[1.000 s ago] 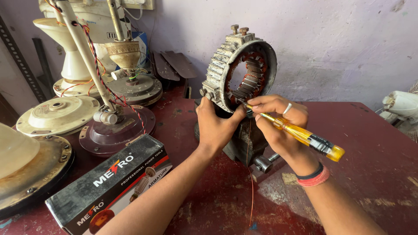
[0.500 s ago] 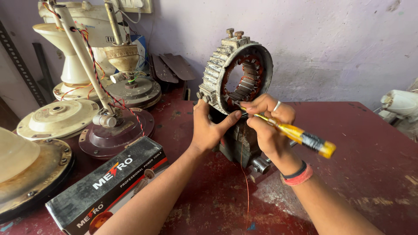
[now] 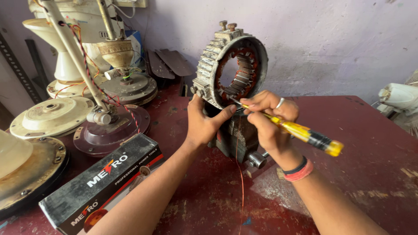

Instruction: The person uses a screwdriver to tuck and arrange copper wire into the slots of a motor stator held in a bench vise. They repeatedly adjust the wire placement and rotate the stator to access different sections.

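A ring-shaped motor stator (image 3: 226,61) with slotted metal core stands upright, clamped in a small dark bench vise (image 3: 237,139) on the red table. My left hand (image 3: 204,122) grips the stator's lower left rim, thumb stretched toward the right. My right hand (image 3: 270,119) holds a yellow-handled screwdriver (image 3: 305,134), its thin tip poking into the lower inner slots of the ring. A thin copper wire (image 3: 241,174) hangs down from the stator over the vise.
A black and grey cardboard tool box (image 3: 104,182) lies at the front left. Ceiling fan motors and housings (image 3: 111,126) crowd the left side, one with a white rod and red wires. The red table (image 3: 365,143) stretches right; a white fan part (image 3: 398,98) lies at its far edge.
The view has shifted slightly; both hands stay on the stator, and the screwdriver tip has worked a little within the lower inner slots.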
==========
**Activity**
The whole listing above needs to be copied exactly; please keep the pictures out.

**Exercise solution**
[1.000 s ago] 
[0.500 s ago] 
[now] 

Instruction: The person uses a screwdriver to tuck and arrange copper wire into the slots of a motor stator held in a bench vise. They repeatedly adjust the wire placement and rotate the stator to access different sections.

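A ring-shaped motor stator (image 3: 226,61) with slotted metal core stands upright, clamped in a small dark bench vise (image 3: 237,139) on the red table. My left hand (image 3: 204,122) grips the stator's lower left rim, thumb stretched toward the right. My right hand (image 3: 270,119) holds a yellow-handled screwdriver (image 3: 305,134), its thin tip poking into the lower inner slots of the ring. A thin copper wire (image 3: 241,174) hangs down from the stator over the vise.
A black and grey cardboard tool box (image 3: 104,182) lies at the front left. Ceiling fan motors and housings (image 3: 111,126) crowd the left side, one with a white rod and red wires. The red table (image 3: 365,143) stretches right; a white fan part (image 3: 398,98) lies at its far edge.
The view has shifted slightly; both hands stay on the stator, and the screwdriver tip has worked a little within the lower inner slots.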

Work on the exercise is complete.